SWN scores at baseline (D2T0) and after dopamine depletion (D2T6, D3T24) are displayed in Fig. 3. There were no differences in SWN scores at baseline and after the administration of 1,500 mg AMPT. After prolonged dopamine depletion, the mean total SWN scores dropped significantly (= 0.028) by 31.5 ± 27.6 points compared to the baseline, indicating a worsening in subjective experience. There was a significant decline of the subscales mental functioning (p = 0.043), emotional regulation (p = 0.042) and physical functioning (p = 0.043).
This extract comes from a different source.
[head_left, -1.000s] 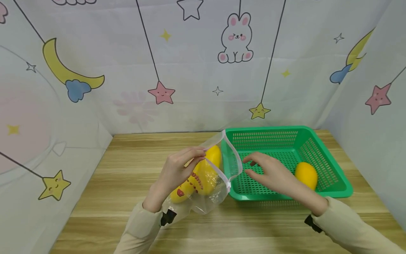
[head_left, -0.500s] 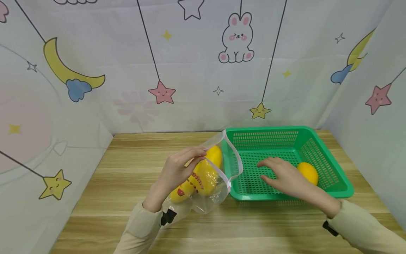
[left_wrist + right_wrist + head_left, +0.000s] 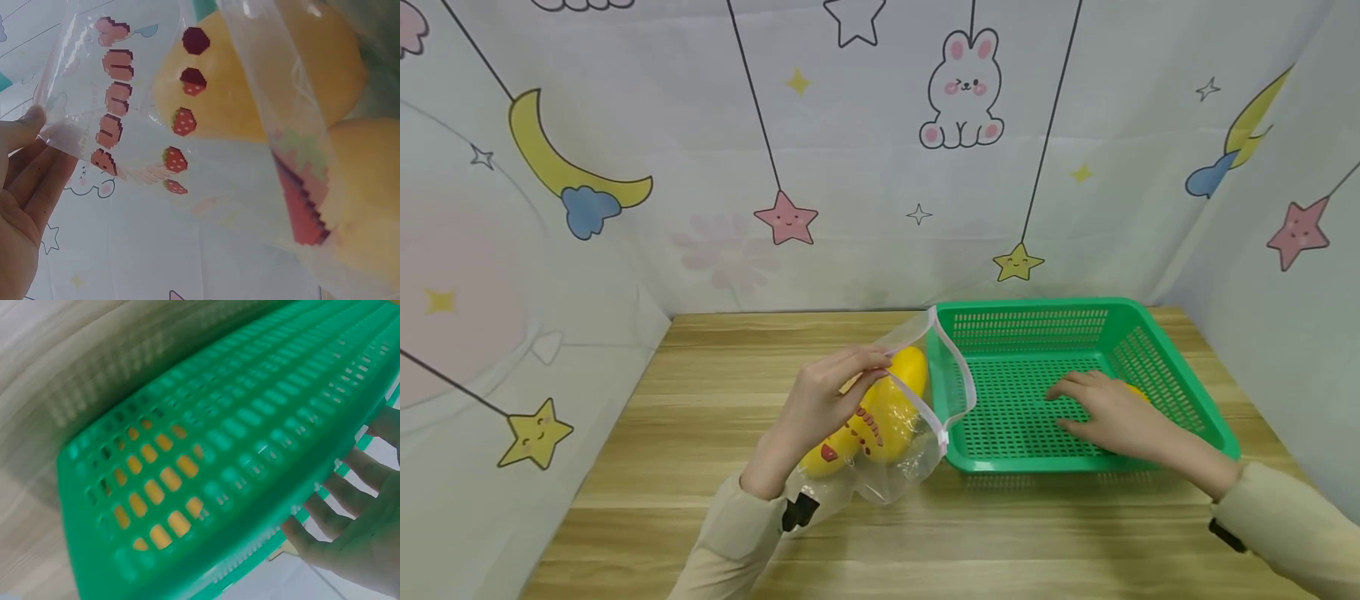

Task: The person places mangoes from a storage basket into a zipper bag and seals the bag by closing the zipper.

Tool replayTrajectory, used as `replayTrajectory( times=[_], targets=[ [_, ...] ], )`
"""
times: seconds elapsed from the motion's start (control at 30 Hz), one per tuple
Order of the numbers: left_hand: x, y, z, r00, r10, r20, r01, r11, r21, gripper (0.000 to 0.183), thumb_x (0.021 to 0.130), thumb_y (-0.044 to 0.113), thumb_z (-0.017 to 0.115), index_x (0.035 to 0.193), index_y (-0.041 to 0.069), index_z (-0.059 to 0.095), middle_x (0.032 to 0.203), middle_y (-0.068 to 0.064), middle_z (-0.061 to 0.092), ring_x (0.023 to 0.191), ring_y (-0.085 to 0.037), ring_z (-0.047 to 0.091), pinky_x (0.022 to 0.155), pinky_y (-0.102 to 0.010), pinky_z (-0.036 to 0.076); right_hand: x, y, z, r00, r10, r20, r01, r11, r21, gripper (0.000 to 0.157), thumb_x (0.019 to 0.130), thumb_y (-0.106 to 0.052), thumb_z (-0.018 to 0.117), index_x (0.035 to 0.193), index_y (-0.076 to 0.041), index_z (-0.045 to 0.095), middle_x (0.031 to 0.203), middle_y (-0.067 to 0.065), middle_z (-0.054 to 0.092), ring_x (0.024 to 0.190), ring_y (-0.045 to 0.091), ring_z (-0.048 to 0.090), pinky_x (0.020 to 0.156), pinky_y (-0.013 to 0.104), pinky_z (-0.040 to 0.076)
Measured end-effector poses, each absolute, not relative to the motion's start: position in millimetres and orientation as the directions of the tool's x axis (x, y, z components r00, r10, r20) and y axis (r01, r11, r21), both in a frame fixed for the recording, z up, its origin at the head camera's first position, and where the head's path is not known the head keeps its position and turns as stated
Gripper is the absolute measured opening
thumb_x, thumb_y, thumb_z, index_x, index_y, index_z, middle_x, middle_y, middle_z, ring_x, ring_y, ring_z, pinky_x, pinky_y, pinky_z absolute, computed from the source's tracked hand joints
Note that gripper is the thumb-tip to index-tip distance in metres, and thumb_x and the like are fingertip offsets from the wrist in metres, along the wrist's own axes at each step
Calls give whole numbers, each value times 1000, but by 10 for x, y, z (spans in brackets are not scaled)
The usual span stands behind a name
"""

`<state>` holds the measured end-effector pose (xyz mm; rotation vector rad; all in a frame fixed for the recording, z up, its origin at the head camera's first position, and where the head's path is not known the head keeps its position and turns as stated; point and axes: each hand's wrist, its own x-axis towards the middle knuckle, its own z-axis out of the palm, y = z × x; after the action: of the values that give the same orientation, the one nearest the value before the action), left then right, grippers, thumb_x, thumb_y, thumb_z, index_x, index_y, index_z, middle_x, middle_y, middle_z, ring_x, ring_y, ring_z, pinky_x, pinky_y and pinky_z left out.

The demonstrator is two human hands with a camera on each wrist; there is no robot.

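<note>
Head view suggests a pick-up: left hand [image 3: 820,400] pinches a clear plastic bag [image 3: 917,402]; spread right hand [image 3: 1108,412] should next grip the rounded yellow fruit [image 3: 154,491] in the green plastic basket [image 3: 1015,404].

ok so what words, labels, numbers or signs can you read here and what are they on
"BUNNY", most likely: red letters on the clear plastic bag, seen sideways and with the first letter partly cut off in the left wrist view.
Unreadable: a faint line of print beside those letters on the same bag, too pale and blurred.
No lettering shows on the green basket or the backdrop, and I see no numbers.
</note>
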<state>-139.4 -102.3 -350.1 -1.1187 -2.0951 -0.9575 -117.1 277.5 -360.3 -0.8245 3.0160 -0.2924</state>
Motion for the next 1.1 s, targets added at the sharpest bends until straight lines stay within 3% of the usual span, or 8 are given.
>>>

No correlations were detected between D2R BPND and SWN scores.

Fig. 3
Effect of AMPT on subjective well-being as measured with the SWN. Mean SWN scores were measured at baseline (D2T0) after the administration of 1,500 mg AMPT at 6 h after the first drug intake (D2T6) and after 40 mg AMPT/kg body ...

Discussion

In this study, we describe induction of acute monoamine depletion with two alternative procedures to the common AMPT procedure evaluated with [123I]IBZM SPECT using relatively low doses of AMPT. We found no change of mean striatal [123I]IBZM BPND after the first and short AMPT challenge compared to the baseline. However, this study showed that AMPT administration (40 mg/kg body weight, over 25 h) induced a significant increase (+8.8 ± 9.0%) in measured BPND in six healthy volunteers. For interpretation of the present work, the following issues must be considered.

The purpose of monoamine depletion paradigms is to investigate associations between the function of neurotransmitters and neuropsychiatric disorders in humans. The original AMPT procedure in humans was based on the assumption of complete synaptic DA depletion [28]. Under this assumption, the difference between [123I]IBZM SPECT scans before and after acute DA depletion provides a measure of the proportion of striatal D2R occupied by endogenous DA at baseline. In this initial procedure, AMPT was selected as the depleting agent because this drug was approved for human use and because AMPT effects are rapidly reversible. The dose and frequency to obtain DA depletion were based on findings from previous studies. In these studies, it was found that doses exceeding 1,000 mg daily result in an enzyme inhibition (tyrosine hydroxylase) of more than 50% and that stepwise increment of dosages up to 1,500 mg per day produce marked increases in inhibition of catecholamine production [29]. Another study showed a decrease of the DA metabolite homovanillic acid in cerebrospinal fluid with an interval ranging from 68% to 77% after 4,000 mg AMPT per day [30]. In these studies, it was also found that higher doses of AMPT did not induce significantly more inhibition of the enzyme tyrosine hydroxylase [13, 28]. With a half-life of about 4 h and a peak plasma concentration of about 2 h after oral administration, the ingestion of AMPT every 6 h for 2 days was expected to provide suitable plasma concentrations at steady state. Therefore, in the original AMPT procedure, a total dose of 8,000 mg AMPT over 2 days (1 g every 6 h) was administered orally. As in this study, the subjects presented extrapyramidal symptoms and as 80% D2R blockade is expected to provoke these symptoms, depletion was suggested in the 70% to 80% range [28].

As a lot of adverse effects were reported in the first depletion studies, Verhoeff et al. [17] reduced the total amount of administered AMPT to 4,500 mg over 28 h. Using PET and the radioligand [11C]raclopride, AMPT resulted in significant increase in D2R BP with a magnitude comparable with earlier findings, suggesting comparable changes in striatal DA concentration with lower AMPT doses. Ever since, administered AMPT dosages in neuroimaging challenge studies have been about 4,500 mg over 2 days. Nevertheless, though the following studies did not administer the total dose of 8,000 mg AMPT, side effects and study withdrawal were still a dilemma [14].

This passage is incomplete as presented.